### What the task requires
Exact copy, no pictures: take the lines of the listing below from the first through the one containing "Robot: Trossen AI".

### Collected data
────────────────────
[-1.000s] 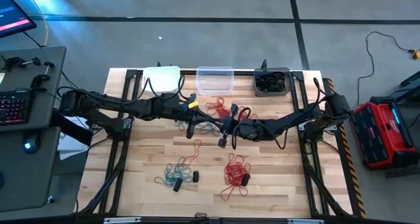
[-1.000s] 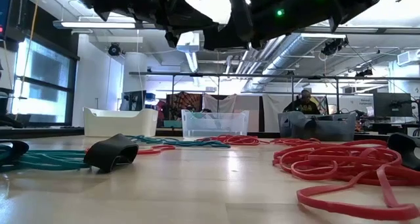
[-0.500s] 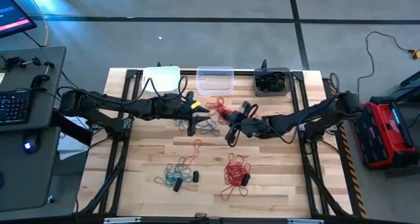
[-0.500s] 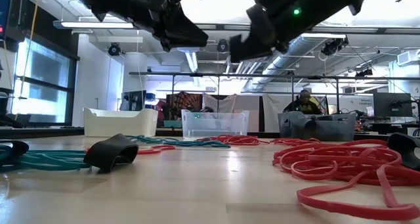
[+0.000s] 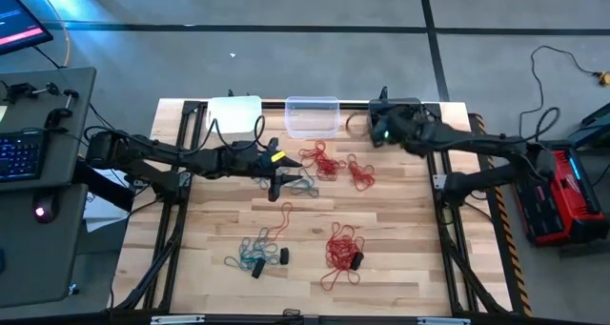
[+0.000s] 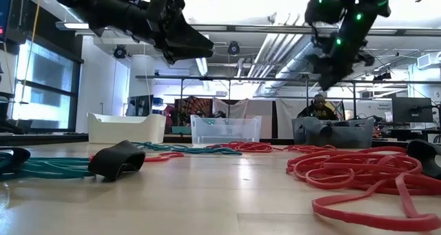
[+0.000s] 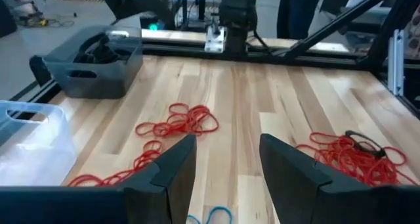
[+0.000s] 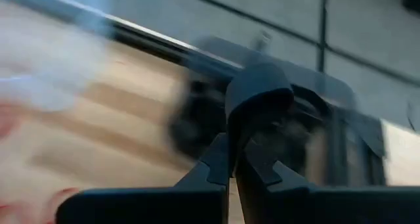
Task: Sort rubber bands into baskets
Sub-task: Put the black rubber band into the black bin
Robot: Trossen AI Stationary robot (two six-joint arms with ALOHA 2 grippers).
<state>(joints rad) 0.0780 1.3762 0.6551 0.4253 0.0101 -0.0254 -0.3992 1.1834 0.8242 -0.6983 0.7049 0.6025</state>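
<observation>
My right gripper hangs at the near left corner of the dark grey basket, shut on a black rubber band. My left gripper stands open over the table's middle, slanting slightly down, with nothing between its fingers. Teal rubber bands lie on the table just under and beyond it. Loose red rubber bands and a second small red bunch lie in front of the clear basket. The white basket stands at the far left. My right gripper pinches the black rubber band's lower part between its two fingertips. The rest of the band stands out beyond the fingers as a loop, lifted clear of the table. The blurred dark grey basket lies behind it.
Near the front edge lie a teal bunch with black pieces and a red bunch with a black piece. Dark bands lie in the dark grey basket. Bare wood stretches between the bunches. A person sits in the room behind the table.
My right gripper has swung fast from the table's middle toward the far right, to the dark grey basket, rising a little and turning, still shut. My left gripper has opened and sunk slightly over the teal bands.
</observation>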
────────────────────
### Result below
[-1.000s] 
[-1.000s] 
[-0.500s] 
[-0.500s] 
[+0.000s] 
[+0.000s] 
[+0.000s] 
[+0.000s] 
Task: Sort rubber bands into baskets
Sub-task: Put the black rubber band into the black bin
Robot: Trossen AI Stationary robot (two six-joint arms with ALOHA 2 grippers).

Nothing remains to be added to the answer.